Aboriginal, European, Colonial, maritime and military history are all here. Settled by Europeans in 1829 the island has gone through many development stages. From 1830 farming produced cereal crops, vegetable gardens and vineyards. From 1838 to 1904 it was used as an Aboriginal prison. They were housed in an area known as the Quod. Aboriginal labour was used to construct cottages, the museum, churches, lighthouses, roads and other structures on the island.
“A project is currently underway to appropriately recognise the Quod and the Burial Ground as well as other sites connected to the Aboriginal prison era, and determine a future use for them in consultation with the WA Aboriginal community. ” – from sign at the museum
In 1881 to 1901 the Rottnest Island Boy's Reformatory was opened for young boys who were in trouble with the law. These buildings are now used as holiday accommodation.
During WW1 and WW2 fixed defenses at Rotto were put into place. Rottnest was a critical military establishment as they could fire upon enemy vessels before they could enter Fremantle harbor.
Even with prisoners on the Island in the early 1900s, ferries started to carry tourists on Sundays, from the mainland. In 1907 the transformation from a penal settlement to a holiday and recreation destination was taking place. Tearooms, hotels and accommodation started to be built for the growing number of people wanting to enjoy this paradise so close to Perth.
In 2020 at the height of the COVID-19 pandemic, the island accommodation was used to house people serving a mandatory 14 day isolation period.
Walk through the restored colonial buildings such as Lomas House. It has also been known as Buckingham Palace, as a chap named Buckingham once resided there. These buildings have information plaques nearby detailing the history of the building.
Some of the buildings do not have public access, but information boards give a picture of previous uses. At the old Superintendents Residence, I went to walk through the open door, only to be told that it was currently rented out as a holiday let. I did have an friendly chat with the occupant though.
Aquaplay Rottnest is located at North Thomson Bay just near the main ferry jetty. You can hire a variety of devices to have fun on top of the water and stay dry. Pedal around on a waterbike or take a waterbike guided tour. They also hire pedal boards and stand-up paddleboards. A perfect way to play for an hour or so.
Karma Rottnest is a great way to relax and be pampered. They have calming and relaxing massage and relaxation rooms. I feel relaxed just looking at the photo.
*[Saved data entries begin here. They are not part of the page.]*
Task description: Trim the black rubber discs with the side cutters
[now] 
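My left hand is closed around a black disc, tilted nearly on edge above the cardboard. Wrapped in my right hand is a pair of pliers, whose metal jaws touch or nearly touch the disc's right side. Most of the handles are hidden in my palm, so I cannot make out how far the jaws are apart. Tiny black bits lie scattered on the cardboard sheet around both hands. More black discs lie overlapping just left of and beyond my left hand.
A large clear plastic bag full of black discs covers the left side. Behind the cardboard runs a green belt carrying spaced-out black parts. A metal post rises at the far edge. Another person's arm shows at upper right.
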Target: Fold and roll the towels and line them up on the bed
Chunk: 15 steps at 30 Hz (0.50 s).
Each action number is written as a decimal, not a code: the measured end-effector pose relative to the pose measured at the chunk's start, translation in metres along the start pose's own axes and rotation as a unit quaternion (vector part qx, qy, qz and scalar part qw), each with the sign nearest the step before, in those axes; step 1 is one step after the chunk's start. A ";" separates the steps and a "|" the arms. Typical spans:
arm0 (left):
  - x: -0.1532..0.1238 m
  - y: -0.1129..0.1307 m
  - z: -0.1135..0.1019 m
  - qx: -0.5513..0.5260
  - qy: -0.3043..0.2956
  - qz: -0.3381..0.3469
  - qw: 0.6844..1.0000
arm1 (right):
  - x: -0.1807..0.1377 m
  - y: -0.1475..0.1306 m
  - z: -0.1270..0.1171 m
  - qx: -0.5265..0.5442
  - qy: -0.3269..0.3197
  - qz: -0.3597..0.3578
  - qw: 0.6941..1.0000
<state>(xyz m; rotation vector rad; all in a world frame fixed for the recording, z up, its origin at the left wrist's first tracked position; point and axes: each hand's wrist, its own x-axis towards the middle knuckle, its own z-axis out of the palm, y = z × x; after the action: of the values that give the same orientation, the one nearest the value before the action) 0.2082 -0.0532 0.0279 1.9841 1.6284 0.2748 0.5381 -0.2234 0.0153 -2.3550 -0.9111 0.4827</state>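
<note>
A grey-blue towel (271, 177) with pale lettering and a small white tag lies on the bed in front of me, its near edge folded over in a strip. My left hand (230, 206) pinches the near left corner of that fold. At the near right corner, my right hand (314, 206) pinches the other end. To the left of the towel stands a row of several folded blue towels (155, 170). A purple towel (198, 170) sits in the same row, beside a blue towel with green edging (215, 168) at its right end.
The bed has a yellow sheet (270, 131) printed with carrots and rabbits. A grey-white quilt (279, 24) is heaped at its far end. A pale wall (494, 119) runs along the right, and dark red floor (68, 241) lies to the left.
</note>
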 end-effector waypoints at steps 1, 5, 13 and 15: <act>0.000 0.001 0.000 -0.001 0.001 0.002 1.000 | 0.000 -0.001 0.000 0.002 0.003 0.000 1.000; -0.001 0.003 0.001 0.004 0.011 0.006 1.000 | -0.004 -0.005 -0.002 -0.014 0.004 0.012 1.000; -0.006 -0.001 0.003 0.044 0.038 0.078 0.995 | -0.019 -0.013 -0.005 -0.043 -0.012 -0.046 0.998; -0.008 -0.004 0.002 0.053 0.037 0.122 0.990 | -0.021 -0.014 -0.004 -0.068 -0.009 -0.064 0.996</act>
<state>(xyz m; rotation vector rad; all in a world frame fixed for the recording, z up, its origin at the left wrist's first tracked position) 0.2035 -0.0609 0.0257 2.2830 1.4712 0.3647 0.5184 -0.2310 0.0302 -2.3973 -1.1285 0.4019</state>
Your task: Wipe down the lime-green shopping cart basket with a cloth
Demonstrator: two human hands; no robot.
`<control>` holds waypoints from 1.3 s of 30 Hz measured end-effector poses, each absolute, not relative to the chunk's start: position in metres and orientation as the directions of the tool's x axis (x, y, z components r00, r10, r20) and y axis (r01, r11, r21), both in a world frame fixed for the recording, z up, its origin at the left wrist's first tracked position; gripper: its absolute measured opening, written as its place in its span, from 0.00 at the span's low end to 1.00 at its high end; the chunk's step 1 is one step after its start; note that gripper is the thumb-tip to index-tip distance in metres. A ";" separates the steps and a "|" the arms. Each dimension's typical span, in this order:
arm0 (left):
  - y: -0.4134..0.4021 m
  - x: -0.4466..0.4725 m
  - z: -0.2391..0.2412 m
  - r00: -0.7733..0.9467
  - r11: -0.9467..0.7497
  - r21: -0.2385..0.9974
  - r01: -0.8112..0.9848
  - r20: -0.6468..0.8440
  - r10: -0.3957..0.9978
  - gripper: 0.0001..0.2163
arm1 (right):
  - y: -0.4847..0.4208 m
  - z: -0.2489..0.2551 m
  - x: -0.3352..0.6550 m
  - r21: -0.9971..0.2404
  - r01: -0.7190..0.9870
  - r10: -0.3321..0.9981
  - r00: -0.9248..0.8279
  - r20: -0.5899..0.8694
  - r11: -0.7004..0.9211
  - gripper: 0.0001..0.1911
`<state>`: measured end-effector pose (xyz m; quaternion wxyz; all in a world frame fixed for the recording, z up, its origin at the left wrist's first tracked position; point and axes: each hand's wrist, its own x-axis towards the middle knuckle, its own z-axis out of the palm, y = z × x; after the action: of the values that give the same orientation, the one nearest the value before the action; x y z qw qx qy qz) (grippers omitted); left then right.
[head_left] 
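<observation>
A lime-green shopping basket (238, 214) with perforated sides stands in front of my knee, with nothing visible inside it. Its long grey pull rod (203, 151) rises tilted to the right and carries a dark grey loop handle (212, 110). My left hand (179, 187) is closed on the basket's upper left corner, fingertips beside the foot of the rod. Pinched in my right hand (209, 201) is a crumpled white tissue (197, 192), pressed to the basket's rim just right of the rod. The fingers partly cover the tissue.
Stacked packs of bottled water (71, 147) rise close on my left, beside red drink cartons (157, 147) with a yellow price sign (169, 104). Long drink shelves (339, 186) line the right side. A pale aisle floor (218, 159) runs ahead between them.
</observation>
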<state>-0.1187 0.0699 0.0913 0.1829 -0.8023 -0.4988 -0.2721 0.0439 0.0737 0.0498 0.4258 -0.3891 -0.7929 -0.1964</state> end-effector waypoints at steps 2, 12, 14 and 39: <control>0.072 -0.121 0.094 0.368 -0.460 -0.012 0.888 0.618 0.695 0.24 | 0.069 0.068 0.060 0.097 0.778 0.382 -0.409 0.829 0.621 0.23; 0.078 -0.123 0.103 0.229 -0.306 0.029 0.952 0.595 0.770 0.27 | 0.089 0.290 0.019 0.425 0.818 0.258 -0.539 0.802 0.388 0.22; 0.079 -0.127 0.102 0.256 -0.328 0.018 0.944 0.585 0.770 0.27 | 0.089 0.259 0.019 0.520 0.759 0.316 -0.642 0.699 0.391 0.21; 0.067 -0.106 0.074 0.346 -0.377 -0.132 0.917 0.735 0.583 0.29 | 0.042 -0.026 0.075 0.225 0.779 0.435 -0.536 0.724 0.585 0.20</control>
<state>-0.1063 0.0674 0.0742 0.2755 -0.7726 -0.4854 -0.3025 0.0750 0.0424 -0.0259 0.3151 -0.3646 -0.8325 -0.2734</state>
There are a few vans around the island that sell coffee, cold drinks and snacks. Back in the shopping mall there is a general store, bakery and a few eateries where you can replenish. The hotel also serves meals.
A variety of accommodation styles is available on the island, from the historical hotel and old restored cottages to camping.
I enjoyed my day trip over to the Island on the SeaLink Rottnest ferry from Fremantle. The staff were very friendly and they even offered to bring my bike off the ferry and up the ramp, really great service. I look forward to my next adventure on this piece of paradise.